The answer must consist only of the lines from the line with "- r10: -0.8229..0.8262" to the line with "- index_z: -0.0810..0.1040", both included, exactly as they stand below.

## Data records
▬▬▬▬▬▬▬▬▬▬
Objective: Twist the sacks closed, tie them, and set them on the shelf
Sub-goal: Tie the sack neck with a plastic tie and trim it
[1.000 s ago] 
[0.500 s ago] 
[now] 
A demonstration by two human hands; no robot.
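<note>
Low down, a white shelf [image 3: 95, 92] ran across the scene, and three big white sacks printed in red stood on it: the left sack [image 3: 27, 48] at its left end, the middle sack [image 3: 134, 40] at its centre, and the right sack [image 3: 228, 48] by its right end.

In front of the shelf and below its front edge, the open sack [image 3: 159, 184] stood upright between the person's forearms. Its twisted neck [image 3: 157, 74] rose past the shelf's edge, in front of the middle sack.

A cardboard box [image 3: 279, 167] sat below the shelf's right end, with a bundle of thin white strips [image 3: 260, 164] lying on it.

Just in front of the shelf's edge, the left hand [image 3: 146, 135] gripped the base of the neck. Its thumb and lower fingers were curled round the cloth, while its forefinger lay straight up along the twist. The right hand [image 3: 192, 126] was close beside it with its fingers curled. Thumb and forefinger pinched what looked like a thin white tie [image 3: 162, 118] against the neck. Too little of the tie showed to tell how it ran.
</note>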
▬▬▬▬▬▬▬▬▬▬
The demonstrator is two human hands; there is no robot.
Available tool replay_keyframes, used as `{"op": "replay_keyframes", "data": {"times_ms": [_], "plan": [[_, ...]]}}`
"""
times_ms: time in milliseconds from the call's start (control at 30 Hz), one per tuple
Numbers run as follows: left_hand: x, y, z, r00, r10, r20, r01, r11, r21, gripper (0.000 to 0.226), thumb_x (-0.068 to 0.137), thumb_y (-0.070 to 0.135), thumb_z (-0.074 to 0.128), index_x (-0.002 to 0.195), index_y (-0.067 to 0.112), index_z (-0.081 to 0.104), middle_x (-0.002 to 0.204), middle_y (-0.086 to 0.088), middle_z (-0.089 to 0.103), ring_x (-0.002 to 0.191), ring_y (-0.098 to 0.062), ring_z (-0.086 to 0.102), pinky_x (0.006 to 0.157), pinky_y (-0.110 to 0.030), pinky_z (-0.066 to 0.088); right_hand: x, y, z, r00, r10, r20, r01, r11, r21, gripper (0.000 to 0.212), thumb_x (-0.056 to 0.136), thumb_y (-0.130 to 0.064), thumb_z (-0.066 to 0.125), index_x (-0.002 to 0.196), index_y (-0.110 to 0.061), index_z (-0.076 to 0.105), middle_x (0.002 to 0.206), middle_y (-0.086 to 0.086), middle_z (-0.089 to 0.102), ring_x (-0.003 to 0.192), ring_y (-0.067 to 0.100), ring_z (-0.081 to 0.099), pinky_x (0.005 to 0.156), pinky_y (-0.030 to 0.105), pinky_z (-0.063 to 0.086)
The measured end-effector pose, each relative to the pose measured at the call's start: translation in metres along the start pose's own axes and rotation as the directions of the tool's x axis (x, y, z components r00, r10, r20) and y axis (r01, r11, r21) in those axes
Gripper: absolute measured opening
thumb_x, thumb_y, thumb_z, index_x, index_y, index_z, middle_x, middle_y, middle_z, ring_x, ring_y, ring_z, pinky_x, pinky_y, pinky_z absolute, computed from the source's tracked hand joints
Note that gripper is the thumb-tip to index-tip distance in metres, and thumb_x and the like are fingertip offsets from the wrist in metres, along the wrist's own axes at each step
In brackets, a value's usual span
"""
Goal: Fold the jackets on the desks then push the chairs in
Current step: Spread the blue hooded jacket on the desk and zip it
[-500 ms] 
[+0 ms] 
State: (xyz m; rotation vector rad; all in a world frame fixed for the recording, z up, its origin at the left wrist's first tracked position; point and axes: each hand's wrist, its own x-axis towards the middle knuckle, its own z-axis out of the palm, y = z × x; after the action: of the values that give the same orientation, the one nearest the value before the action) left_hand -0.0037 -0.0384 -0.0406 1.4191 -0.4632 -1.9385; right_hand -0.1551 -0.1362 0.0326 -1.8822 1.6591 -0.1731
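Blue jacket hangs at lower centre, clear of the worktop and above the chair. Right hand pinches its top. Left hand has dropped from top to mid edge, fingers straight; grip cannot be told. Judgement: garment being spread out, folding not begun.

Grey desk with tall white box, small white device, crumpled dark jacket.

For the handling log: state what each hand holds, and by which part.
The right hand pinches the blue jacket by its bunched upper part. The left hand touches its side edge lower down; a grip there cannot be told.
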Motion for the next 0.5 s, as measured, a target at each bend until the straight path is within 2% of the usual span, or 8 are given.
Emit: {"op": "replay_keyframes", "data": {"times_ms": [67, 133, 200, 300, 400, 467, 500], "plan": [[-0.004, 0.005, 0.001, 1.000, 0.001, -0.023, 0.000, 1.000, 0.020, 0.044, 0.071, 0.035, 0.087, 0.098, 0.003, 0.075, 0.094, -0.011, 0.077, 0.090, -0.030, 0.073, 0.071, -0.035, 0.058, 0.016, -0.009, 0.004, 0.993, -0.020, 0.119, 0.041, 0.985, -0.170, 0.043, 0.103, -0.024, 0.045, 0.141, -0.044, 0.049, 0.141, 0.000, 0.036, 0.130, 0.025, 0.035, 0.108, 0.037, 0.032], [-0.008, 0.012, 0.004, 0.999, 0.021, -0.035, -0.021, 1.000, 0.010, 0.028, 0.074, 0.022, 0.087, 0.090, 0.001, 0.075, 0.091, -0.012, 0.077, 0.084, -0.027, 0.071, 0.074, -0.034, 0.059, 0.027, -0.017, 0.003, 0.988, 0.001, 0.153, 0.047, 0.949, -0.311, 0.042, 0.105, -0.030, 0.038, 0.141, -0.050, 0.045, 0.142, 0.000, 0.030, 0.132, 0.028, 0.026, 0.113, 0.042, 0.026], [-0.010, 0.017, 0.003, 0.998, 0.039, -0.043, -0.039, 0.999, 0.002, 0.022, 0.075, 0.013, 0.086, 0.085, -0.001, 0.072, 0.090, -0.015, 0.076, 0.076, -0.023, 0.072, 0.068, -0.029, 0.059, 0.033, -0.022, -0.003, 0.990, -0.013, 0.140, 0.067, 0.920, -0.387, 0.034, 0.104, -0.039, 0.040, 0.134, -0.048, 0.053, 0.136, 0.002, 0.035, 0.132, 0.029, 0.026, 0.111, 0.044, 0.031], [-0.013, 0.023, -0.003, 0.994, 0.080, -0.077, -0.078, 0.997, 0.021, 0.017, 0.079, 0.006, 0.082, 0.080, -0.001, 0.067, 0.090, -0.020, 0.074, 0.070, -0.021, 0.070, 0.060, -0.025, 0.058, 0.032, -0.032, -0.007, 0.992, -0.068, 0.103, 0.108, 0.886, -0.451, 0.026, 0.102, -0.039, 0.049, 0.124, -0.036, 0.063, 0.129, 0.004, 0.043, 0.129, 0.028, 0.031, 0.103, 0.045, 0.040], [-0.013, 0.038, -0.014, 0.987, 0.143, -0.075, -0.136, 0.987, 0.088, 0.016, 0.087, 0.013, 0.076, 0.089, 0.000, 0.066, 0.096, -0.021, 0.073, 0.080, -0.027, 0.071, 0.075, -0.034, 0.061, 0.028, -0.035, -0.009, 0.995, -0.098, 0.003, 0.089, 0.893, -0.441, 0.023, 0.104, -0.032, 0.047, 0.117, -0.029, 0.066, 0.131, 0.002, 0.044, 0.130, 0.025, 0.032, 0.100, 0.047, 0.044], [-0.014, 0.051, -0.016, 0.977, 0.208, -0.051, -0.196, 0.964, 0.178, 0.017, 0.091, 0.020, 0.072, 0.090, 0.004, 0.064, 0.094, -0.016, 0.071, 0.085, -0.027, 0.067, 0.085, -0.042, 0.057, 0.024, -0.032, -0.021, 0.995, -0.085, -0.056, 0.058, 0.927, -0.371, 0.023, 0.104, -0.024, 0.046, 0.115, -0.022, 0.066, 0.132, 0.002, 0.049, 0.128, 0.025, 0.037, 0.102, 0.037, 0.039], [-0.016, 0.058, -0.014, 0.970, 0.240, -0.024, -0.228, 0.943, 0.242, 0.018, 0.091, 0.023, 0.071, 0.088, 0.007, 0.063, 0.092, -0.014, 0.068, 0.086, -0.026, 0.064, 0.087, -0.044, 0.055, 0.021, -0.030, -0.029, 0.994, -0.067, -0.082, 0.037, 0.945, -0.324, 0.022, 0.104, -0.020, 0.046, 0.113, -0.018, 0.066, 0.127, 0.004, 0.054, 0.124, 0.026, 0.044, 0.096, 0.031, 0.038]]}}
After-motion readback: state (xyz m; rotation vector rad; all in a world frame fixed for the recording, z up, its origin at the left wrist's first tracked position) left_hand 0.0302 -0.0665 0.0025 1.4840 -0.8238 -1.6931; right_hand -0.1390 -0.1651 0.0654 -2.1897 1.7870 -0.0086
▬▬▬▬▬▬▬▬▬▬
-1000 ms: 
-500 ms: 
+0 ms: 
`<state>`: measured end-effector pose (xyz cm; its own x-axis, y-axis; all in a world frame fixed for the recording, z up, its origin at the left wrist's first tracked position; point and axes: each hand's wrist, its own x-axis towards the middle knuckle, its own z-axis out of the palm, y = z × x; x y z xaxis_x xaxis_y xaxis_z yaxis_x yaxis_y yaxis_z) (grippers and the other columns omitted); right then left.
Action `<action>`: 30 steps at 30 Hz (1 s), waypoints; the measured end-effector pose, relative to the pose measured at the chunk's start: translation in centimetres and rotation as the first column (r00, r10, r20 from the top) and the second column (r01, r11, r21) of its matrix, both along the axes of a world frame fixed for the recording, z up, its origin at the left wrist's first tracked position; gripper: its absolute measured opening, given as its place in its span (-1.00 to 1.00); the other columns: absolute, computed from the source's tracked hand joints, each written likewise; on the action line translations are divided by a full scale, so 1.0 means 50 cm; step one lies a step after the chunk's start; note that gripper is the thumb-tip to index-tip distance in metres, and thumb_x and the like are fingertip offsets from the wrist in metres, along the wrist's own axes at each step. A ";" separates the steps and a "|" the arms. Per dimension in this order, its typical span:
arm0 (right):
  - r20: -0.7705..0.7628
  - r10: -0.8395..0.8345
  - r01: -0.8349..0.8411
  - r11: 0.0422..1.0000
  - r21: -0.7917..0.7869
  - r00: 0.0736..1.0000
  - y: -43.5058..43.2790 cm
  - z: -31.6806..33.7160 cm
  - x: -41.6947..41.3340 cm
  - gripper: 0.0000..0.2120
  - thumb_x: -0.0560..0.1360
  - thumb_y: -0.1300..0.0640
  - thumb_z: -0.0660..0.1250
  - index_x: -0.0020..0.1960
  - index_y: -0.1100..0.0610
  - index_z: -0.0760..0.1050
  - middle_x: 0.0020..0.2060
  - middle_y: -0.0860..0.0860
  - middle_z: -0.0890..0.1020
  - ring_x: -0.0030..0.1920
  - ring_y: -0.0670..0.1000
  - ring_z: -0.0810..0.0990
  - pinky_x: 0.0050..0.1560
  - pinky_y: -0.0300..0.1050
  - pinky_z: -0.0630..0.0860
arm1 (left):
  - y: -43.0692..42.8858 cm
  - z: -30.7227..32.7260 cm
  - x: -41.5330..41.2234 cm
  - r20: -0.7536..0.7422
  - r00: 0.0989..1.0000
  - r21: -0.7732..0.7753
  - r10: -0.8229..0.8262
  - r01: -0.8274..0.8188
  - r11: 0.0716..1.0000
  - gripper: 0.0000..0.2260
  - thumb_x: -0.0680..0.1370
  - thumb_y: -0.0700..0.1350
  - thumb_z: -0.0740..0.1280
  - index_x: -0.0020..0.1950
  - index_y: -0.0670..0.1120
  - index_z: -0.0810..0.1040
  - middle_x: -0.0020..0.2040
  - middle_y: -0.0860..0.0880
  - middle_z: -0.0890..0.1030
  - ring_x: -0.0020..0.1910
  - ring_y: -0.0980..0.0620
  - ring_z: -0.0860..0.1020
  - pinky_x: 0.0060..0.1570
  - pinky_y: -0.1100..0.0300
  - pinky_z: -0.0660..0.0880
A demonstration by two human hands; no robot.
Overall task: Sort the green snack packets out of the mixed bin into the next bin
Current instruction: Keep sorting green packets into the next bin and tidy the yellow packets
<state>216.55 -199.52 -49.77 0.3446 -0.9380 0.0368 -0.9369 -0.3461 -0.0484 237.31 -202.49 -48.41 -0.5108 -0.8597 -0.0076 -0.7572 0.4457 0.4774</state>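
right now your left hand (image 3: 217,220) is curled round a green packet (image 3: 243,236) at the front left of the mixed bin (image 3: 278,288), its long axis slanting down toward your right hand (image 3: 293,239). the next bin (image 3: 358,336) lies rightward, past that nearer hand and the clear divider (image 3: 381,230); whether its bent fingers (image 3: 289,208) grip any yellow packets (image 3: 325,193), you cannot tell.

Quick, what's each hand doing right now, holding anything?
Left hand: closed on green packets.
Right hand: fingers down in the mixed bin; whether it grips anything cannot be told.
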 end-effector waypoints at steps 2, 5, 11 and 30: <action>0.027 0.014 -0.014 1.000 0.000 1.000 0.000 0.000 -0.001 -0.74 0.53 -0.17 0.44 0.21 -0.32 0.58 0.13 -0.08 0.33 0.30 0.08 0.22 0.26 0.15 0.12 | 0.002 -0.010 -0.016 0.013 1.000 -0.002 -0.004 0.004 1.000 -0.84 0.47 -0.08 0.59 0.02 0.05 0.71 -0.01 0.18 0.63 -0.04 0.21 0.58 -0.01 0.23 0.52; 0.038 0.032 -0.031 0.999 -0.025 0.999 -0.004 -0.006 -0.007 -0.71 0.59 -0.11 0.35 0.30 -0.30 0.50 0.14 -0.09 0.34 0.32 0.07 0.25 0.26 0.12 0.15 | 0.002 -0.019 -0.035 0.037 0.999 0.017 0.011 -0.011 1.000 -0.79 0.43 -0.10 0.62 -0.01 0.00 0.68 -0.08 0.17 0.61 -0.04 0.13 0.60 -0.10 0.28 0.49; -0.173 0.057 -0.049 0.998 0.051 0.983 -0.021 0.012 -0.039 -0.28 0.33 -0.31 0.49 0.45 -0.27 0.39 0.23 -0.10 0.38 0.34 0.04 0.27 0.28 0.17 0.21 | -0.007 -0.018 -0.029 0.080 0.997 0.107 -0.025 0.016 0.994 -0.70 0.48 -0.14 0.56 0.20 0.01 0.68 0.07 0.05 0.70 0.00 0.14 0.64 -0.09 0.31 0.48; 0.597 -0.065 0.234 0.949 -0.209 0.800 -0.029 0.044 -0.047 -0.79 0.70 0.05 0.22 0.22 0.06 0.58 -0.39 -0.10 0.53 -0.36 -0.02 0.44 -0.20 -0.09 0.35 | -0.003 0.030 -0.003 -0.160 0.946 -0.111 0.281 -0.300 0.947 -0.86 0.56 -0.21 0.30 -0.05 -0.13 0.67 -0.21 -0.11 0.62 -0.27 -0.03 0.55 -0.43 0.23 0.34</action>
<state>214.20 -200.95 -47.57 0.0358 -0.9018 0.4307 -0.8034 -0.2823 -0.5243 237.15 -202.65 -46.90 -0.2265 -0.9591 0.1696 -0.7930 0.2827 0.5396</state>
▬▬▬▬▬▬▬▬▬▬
## EXPECTED OUTPUT
  - r10: -0.8229..0.8262
  - r01: -0.8274..0.8188
  - r11: 0.0716..1.0000
  - gripper: 0.0000..0.2260
  - thumb_x: -0.0680..0.1370
  - thumb_y: -0.0700..0.1350
  - thumb_z: -0.0740..0.1280
  - index_x: -0.0020..0.1950
  - index_y: -0.0670..0.1120
  - index_z: -0.0810..0.1040

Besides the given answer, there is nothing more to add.